New Finnish Grammar (Dedalus Europe 2011) (5 page)

‘Where will you go, here in Helsinki?’ it asked me, a buttend clamped between its owner’s lips. He had posed me the same question on the voyage a hundred times. Perhaps he was hoping to catch me out, to discover some inconsistency in my replies.

‘I have the address of a military hospital; and a letter of introduction, from Doctor Friari,’ I told him yet again, in my rough and ready Finnish.

‘Anyway, wherever I go, it’s all the same to me,’ I added.

The officer shifted his gaze towards the city, turned his back on me and replied:

‘This isn’t just any city. It is an encampment of Mongols who surfaced at the other end of the continent by mistake; savages whose only thought is to get drunk, even on ethyl alcohol if they can’t find anything else!’ Pleased with his words, he turned around and drew deeply on his cigarette.

‘Welcome to Helsinki!’ he added sardonically, then walked away, tossing the butt end into the sea. Perhaps he had had those words stored away for me right from the beginning of the voyage.
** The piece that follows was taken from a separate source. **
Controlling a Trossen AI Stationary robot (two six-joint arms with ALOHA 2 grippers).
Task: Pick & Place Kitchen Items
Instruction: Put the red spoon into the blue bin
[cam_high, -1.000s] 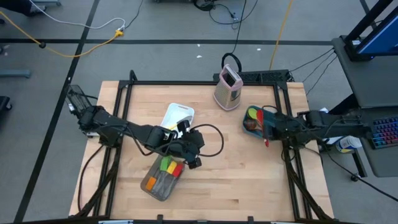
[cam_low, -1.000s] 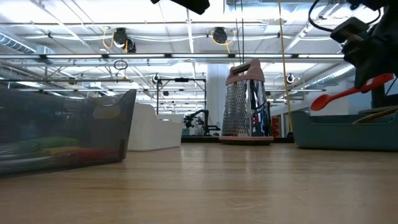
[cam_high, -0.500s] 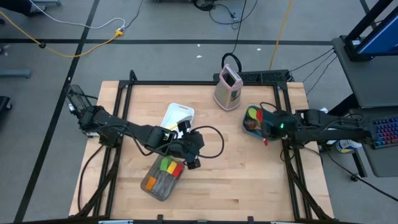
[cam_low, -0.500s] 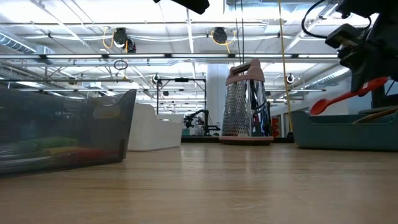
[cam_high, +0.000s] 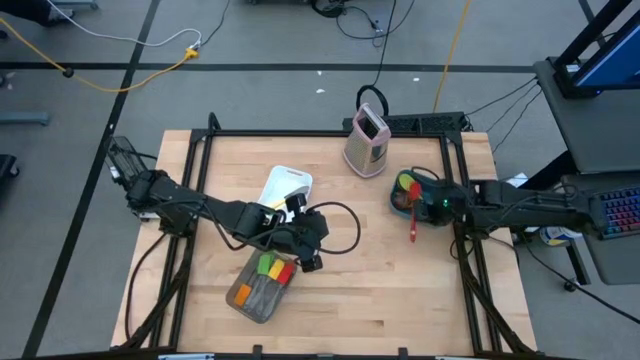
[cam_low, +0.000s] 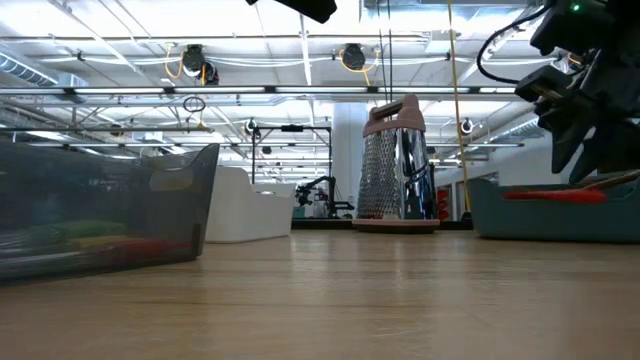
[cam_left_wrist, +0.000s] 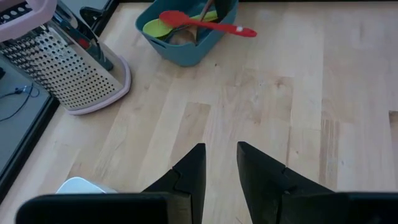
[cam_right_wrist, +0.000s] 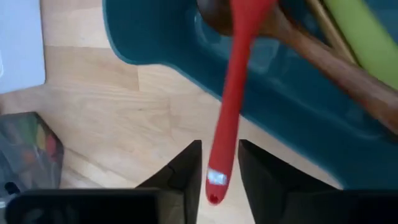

I walked away from the port with my knapsack over my shoulder. I felt a slight feeling of nervous excitement, but it was not unpleasant, indeed it was more like a kind of sharp and unaccustomed happiness. Walking in the tracks left by the lorries, between the piles of muddied snow, I felt that I was going to make the acquaintance of my own city, my own country, and that thought filled me with hope. A soldier pointed out the military hospital, on a wide street in the centre of town. I shook the snow and mud off my boots and found myself walking over a red-tiled floor, shiny with wax, and entering a tall, poorly-lit entrance hall. The nurse at the reception desk asked me a quick question which I could not understand. I answered by repeating the introductory sentence which Doctor Friari had taught me, and handed her the envelope marked with the seal of the Tübingen. The woman got to her feet and nodded to me to wait, pointing at the wooden benches against the wall; then she went off elsewhere. I removed my cap and took a deep breath of air, which smelled of a combination of paint and ether. Some petty officers came in through the main doorway and stood chatting in the hallway before going off down the corridor, their voices echoing until they died away behind some door. I listened to them with interest, as though amazed to hear them talking like Doctor Friari. So that was really it – the Finnish language at last, alive and well around me, filling that unknown space with sounds I knew. Within the network of my ear, straining to catch each syllable issuing from the mouths of those men, among so many that were unknown or mangled, certain whole words remained trapped, still living when I caught them. I held on to them, took them apart, compared them to those I knew, repeating them under my breath. They were real, they were already mine!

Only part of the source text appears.